A Quick Introduction to Mistral Usage in TripleO (Newton) | For developers

Since Newton, Mistral has become a central component to the TripleO project, handling many of the operations in the back-end. I recently gave a short crash course on Mistral, what it is and how we use it to a few people and thought it might be useful to share some of my bag of tricks here as well.

What is Mistral?

It's a workflow service. You describe what you want as a series of steps (tasks) in YAML, and it will coordinate things for you, usually asynchronously.

Link: Mistral overview.

We are using it for a few reasons:

  • it lets us manage long-running processes (e.g. introspection) and track their state
  • it acts a common interface/API, that is currently used by both the TripleO CLI and UI thus avoiding duplication, and can also be consumed directly by external non-OpenStack consumers (e.g. ManageIQ).

Terminology

A workbook contains multiple workflows. (The TripleO workbooks live at https://github.com/openstack/tripleo-common/tree/master/workbooks).

A workflow contains a series of 'tasks' which can be thought of as steps. We use the default 'direct' type of workflow on TripleO, which means tasks are executed in the order written, moving around based on the on-success and on-error values.

Every task calls to an action (or to another workflow), which is where the work actually gets done.

OpenStack services are automatically mapped into actions thanks to the mappings defined in Mistral, so we get a ton of actions for free already.

Useful tip: with the following commands you can see locally which actions are available, for a given project.

$ mistral action-list | grep $projectname

You can of course create your own actions. Which we do.
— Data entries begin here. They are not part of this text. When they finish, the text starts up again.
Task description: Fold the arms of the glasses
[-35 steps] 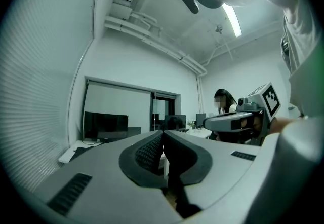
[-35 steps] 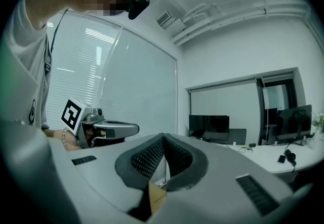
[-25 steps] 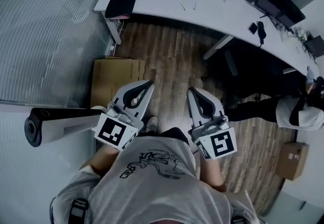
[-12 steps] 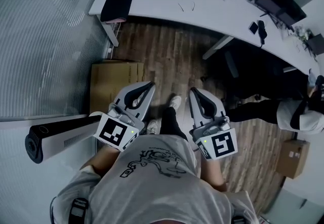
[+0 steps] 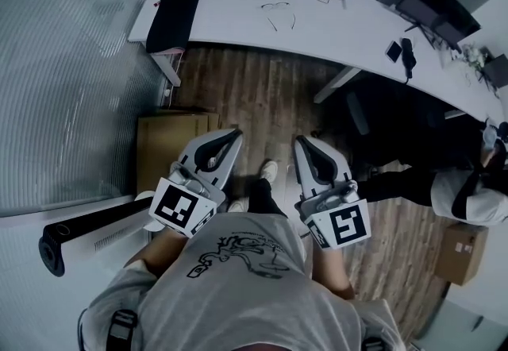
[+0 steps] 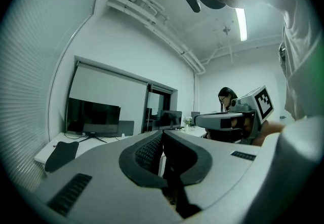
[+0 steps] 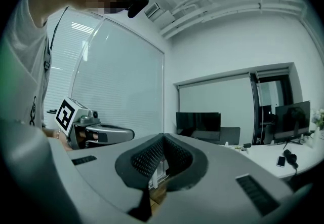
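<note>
Okay, head view: two grey plastic grippers, left gripper [image 5: 233, 135] and right gripper [image 5: 301, 142], each with one black-and-white square marker cube, held level over the wood-plank floor [image 5: 262, 95]. One pair of thin wire-framed glasses [image 5: 278, 11] lies arms open on the white curved bench [image 5: 238, 24], well apart from both grippers. One flat black cloth pad [image 5: 171, 17] sits on the bench's left end. Two brown cardboard boxes, nearest [image 5: 168, 147]. No readable writing.

Left gripper view: textured black jaws pressed together, nothing between. One black monitor [image 6: 93, 116] on the bench.

Right gripper view: jaws together, nothing between.
</note>
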The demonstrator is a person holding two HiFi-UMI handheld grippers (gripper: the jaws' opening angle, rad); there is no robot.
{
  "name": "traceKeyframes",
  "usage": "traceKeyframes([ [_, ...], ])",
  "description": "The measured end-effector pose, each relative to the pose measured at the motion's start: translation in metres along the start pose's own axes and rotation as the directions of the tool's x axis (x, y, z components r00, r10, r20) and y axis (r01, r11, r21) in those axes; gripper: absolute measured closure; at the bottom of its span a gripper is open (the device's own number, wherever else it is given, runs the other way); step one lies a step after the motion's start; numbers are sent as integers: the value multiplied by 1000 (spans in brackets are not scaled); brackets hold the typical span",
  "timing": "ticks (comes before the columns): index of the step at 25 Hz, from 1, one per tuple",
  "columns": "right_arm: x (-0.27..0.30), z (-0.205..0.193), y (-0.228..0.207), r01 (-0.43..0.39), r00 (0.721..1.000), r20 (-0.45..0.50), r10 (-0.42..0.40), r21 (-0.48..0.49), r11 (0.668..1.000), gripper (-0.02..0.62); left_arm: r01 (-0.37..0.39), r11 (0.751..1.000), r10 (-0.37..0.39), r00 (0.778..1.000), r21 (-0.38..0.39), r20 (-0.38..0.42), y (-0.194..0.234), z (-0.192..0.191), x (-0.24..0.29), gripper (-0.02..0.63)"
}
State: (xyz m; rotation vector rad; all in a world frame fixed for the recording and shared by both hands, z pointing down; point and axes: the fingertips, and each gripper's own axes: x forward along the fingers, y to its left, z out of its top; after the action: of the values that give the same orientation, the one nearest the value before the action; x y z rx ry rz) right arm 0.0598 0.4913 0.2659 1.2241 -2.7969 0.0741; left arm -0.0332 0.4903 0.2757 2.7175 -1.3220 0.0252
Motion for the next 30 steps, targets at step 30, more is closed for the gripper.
traceKeyframes([
  [30,55,16,-235,-53,999,0,53,9,999,586,-12,1000,12,1000,-14,-26,11,29,249,584],
])
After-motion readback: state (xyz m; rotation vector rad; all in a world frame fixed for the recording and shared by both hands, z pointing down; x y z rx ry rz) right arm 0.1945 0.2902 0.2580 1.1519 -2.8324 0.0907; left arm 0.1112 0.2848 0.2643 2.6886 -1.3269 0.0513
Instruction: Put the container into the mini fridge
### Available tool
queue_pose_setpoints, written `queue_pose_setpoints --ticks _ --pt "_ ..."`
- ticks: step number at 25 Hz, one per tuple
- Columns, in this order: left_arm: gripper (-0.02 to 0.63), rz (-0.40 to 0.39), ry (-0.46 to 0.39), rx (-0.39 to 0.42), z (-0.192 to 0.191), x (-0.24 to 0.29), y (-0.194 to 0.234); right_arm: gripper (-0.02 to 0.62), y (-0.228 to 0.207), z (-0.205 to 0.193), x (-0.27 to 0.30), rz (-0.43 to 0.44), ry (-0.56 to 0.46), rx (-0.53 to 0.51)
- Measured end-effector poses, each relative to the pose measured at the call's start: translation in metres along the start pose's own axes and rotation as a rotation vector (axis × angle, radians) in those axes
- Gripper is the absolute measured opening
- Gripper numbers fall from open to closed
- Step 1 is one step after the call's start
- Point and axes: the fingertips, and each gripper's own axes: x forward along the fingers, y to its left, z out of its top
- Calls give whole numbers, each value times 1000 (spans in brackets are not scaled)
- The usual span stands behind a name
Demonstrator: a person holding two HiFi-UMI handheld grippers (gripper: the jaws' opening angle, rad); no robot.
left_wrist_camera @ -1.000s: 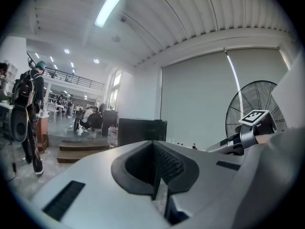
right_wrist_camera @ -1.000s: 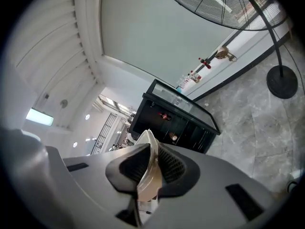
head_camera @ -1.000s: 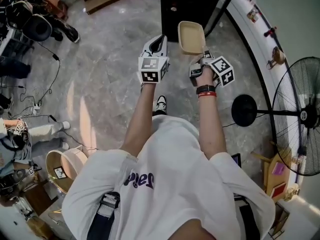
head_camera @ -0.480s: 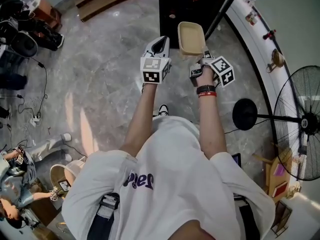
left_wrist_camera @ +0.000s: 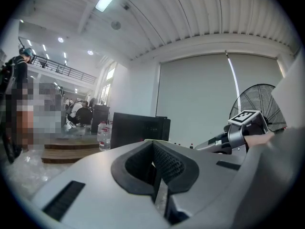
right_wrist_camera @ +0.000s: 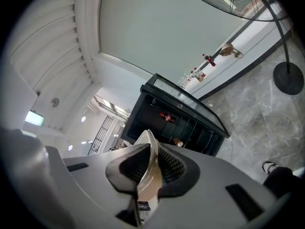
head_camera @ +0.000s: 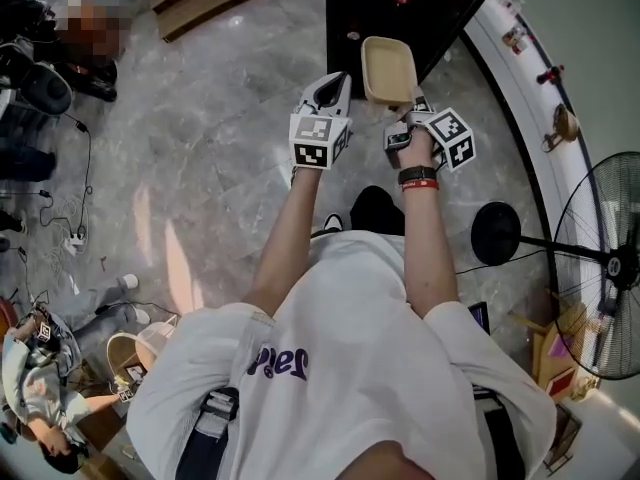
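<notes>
Gripping the tan container (head_camera: 389, 68) by its near rim, the right tool (head_camera: 406, 110) is holding it level above the marble floor (head_camera: 220, 148). Just beside it, the left tool (head_camera: 327, 90) is hanging empty, jaws together. The black mini fridge (head_camera: 400, 3) is standing just beyond the container.

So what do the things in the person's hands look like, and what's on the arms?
The left tool and right tool are pale grey, with black ribbed pads and a cube of black-and-white square markers. White short sleeves; a black band and red band on the right wrist.
</notes>
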Motion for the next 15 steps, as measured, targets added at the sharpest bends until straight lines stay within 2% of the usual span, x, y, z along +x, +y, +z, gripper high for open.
queue_pose_setpoints --ticks 8,15 --pt "18 12 3 1 1 86 22 64 -16 32 81 -15 13 20" --pt "18 31 13 -48 -8 146 45 63 -23 44 144 -30 46 -30"
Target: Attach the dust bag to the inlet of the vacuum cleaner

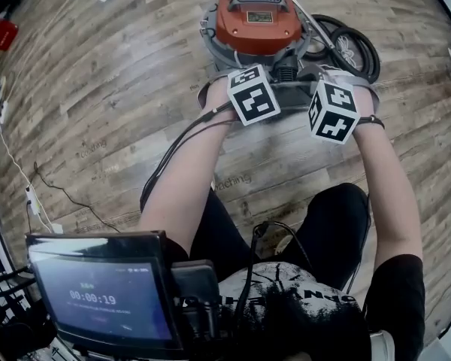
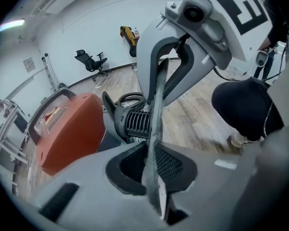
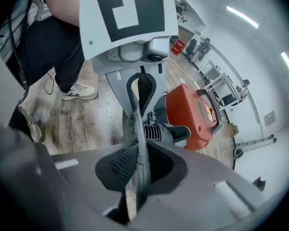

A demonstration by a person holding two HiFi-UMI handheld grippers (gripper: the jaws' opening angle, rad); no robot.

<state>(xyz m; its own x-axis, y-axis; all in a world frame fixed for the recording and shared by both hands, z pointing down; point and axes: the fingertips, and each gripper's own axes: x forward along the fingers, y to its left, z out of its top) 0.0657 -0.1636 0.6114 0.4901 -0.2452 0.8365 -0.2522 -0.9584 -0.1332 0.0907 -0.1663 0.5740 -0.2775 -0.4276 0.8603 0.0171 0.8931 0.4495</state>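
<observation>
The orange vacuum cleaner [image 1: 257,17] stands on the wood floor ahead of me, also seen in the left gripper view [image 2: 67,129] and the right gripper view [image 3: 195,112]. Its black ribbed inlet [image 1: 286,71] points toward me, just beyond both sets of jaws [image 2: 135,125] [image 3: 159,131]. The grey dust bag's edge [image 2: 156,95] runs as a fabric strip through my left gripper [image 2: 154,177], which is shut on it. My right gripper [image 3: 137,177] is shut on the bag's edge [image 3: 137,124] as well. The two grippers face each other close together, in front of the inlet.
A coiled black hose [image 1: 346,47] lies right of the vacuum. A tablet [image 1: 98,295] hangs at my chest, and cables [image 1: 52,186] trail over the floor at left. My knees [image 1: 331,216] are close behind the grippers. An office chair [image 2: 91,61] stands far off.
</observation>
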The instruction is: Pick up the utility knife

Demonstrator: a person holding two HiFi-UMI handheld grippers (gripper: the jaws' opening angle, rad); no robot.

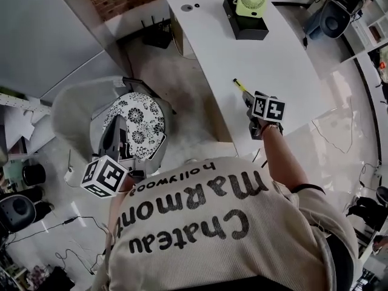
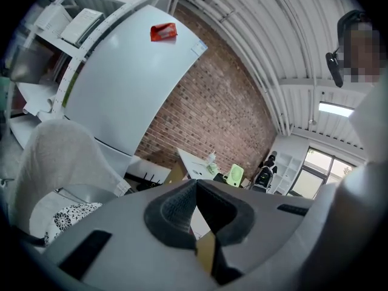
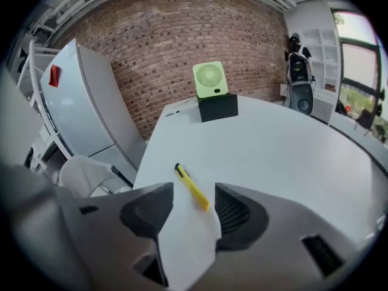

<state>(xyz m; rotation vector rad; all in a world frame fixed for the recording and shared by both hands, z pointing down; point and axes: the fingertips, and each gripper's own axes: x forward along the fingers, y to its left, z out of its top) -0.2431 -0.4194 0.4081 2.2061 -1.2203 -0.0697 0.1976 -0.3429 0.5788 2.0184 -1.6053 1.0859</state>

Quite a lot.

$ mistral action-list | grep tripleo

An execution is what an instance of a running workflow is called, once you started one.

Link: Mistral terminology (very detailed, with diagrams and examples).

Where the TripleO Mistral workflows live

Let's look at a couple of examples.

A short one to start with, scaling down

https://github.com/openstack/tripleo-common/blob/156d2c/workbooks/scale.yaml#L8

It takes some input, starts with the 'delete_node' task and continues on to on-success or on-error depending on the action result.

Note: You can see we always end the workflow with send_message, which is a convention we use in the project. Even if an action failed and moves to on-error, the workflow itself should be successful (a failed workflow would indicate a problem at the Mistral level). We end with send_message because we want to let the caller know what was the result.

How will the consumer get to that result? We associate every workflow with a Zaqar queue. This is a TripleO convention, not a Mistral requirement. Each of our workflow takes a queue_name as input, and the clients are expected to listen to the Zaqar socket for that queue in order to receive the messages.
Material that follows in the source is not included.